━━━ Provided data

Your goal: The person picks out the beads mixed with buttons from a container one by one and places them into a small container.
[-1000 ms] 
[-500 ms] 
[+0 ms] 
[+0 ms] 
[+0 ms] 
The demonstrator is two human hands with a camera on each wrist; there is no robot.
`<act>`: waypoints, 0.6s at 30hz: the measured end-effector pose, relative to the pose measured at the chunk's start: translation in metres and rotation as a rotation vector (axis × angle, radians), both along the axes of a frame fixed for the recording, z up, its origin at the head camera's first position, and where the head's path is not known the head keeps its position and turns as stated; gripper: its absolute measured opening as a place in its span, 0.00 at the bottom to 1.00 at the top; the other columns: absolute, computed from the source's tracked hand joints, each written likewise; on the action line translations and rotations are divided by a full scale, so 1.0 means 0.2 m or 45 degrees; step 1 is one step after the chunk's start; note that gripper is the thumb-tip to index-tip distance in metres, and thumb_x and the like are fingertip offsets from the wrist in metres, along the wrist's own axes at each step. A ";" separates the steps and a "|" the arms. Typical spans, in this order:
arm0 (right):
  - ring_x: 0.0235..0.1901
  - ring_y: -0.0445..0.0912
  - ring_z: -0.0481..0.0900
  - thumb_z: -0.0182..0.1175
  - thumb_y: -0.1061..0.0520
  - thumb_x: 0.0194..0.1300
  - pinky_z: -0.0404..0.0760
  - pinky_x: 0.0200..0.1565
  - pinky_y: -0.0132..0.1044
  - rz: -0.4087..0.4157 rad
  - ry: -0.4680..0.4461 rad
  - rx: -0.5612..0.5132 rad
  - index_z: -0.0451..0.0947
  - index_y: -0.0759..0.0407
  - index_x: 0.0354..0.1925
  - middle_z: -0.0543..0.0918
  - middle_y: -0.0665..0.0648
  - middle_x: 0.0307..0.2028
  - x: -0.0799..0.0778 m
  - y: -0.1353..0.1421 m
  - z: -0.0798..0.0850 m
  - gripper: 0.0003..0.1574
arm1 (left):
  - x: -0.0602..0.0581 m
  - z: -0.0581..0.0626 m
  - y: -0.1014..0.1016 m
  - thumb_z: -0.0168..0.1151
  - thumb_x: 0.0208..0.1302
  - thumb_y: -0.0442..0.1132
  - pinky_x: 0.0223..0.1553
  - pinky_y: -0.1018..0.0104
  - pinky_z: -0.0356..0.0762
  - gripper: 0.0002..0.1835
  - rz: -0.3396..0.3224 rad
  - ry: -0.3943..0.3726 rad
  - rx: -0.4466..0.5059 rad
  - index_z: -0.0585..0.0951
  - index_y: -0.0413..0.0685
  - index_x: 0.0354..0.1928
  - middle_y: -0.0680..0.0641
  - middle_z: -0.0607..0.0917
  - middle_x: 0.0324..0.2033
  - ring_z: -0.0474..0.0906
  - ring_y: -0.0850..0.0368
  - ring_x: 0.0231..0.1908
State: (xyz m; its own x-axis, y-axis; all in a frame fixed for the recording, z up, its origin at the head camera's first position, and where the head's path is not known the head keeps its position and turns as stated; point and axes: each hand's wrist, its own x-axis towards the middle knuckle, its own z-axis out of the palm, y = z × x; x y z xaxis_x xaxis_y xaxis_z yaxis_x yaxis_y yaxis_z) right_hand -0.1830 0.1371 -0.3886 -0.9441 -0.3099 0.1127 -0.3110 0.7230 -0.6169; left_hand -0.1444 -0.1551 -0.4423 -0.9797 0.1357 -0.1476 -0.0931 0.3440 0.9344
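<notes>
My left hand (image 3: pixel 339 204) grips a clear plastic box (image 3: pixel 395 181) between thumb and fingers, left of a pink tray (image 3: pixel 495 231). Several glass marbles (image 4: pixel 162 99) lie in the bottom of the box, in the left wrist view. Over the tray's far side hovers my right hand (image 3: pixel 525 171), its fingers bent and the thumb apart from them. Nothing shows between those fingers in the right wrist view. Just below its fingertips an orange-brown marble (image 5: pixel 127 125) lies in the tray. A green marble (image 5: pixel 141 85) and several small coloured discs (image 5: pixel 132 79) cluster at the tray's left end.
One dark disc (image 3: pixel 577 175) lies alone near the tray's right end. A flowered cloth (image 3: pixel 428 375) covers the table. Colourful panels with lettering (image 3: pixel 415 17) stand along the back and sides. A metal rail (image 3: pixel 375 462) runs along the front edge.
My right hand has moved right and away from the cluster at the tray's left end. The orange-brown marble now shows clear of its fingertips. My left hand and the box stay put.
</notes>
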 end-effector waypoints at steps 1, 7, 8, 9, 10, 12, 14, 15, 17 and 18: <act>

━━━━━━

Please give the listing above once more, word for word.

| Finished task |
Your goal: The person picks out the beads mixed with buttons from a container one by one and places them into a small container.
[-1000 ms] 
[-500 ms] 
[+0 ms] 
[+0 ms] 
[+0 ms] 
The demonstrator is two human hands with a camera on each wrist; there is no robot.
`<act>`: waypoints, 0.6s at 30hz: the measured end-effector pose, relative to the pose measured at the chunk's start: translation in metres and rotation as a rotation vector (axis × angle, radians), both along the axes of a frame fixed for the recording, z up, its origin at the head camera's first position, and where the head's path is not known the head keeps its position and turns as stated; gripper: its absolute measured opening as a place in its span, 0.00 at the bottom to 1.00 at the top; the other columns: absolute, computed from the source's tracked hand joints, each written likewise; on the action line translations and rotations are divided by a full scale, so 1.0 means 0.2 m or 45 degrees; step 1 is one step after the chunk's start; note that gripper is the thumb-tip to index-tip distance in metres, and thumb_x and the like are fingertip offsets from the wrist in metres, along the wrist's own axes at each step. A ";" separates the steps and a "|" the arms. Typical spans, in this order:
arm0 (right):
  - ring_x: 0.0235..0.1901
  - ring_y: -0.0445..0.0912
  - ring_z: -0.0481..0.0900
  - thumb_z: -0.0182..0.1175
  - thumb_y: -0.1061..0.0520
  - thumb_x: 0.0194..0.1300
  - pinky_z: -0.0404..0.0760
  - pinky_x: 0.0200..0.1565
  - pinky_y: -0.0132..0.1044
  - rz: -0.4087..0.4157 rad
  - ry: -0.4680..0.4461 rad
  - rx: -0.5612..0.5132 rad
  - index_z: -0.0451..0.0947
  - index_y: -0.0759..0.0407
  - index_x: 0.0354..0.1925
  - middle_z: -0.0543..0.0918
  - middle_y: -0.0665..0.0648
  - middle_x: 0.0307..0.2028
  - x: -0.0799..0.0778 m
  - y: -0.1353..0.1421 m
  - z: -0.0798..0.0850 m
  - gripper: 0.0003..0.1574
arm1 (left):
  - x: -0.0602..0.0581 m
  - z: -0.0581..0.0626 m
  - y: -0.1014..0.1016 m
  - thumb_z: -0.0168..0.1151
  - thumb_x: 0.0208..0.1302
  - thumb_y: -0.0442..0.1132
  - pinky_x: 0.0223..0.1553
  - pinky_y: -0.1018..0.0104
  - pinky_z: -0.0356..0.0762
  - gripper: 0.0002..0.1835
  - rz: -0.3396..0.3224 rad
  - ry: -0.3943..0.3726 rad
  - rx: -0.4466..0.5059 rad
  - index_z: -0.0585..0.0951
  - index_y: -0.0413..0.0685
  - index_x: 0.0354..0.1928
  - middle_y: -0.0680..0.0641
  - middle_z: -0.0607..0.0917
  - middle_x: 0.0324..0.2033
  - ring_z: -0.0474..0.0906
  - ring_y: -0.0850..0.0368
  - ring_x: 0.0231..0.1908
State: (xyz m; its own x-axis, y-axis; all in a frame fixed for the recording, z up, its origin at the head camera's first position, and where the head's path is not known the head keeps its position and turns as stated; point and axes: each hand's wrist, its own x-axis towards the middle knuckle, its own z-axis out of the palm, y = z × x; x y z xaxis_x xaxis_y xaxis_z yaxis_x yaxis_y yaxis_z) right_hand -0.1830 0.1371 -0.3886 -0.9441 -0.3099 0.1127 -0.3110 0.7230 -0.6169; left_hand -0.1444 -0.1551 -0.4423 -0.9797 0.1357 -0.1476 -0.0931 0.3440 0.9344
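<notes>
My left hand (image 3: pixel 339 204) grips a clear plastic box (image 3: pixel 395 181) between thumb and fingers, left of a pink tray (image 3: pixel 495 231). Several glass marbles (image 4: pixel 162 99) lie in the bottom of the box, in the left wrist view. Over the tray's far side hovers my right hand (image 3: pixel 525 171), its fingers bent and the thumb apart from them. Nothing shows between those fingers in the right wrist view. Just below its fingertips an orange-brown marble (image 5: pixel 127 125) lies in the tray. A green marble (image 5: pixel 141 85) and several small coloured discs (image 5: pixel 132 79) cluster at the tray's left end.
One dark disc (image 3: pixel 577 175) lies alone near the tray's right end. A flowered cloth (image 3: pixel 428 375) covers the table. Colourful panels with lettering (image 3: pixel 415 17) stand along the back and sides. A metal rail (image 3: pixel 375 462) runs along the front edge.
My right hand has moved right and away from the cluster at the tray's left end. The orange-brown marble now shows clear of its fingertips. My left hand and the box stay put.
</notes>
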 end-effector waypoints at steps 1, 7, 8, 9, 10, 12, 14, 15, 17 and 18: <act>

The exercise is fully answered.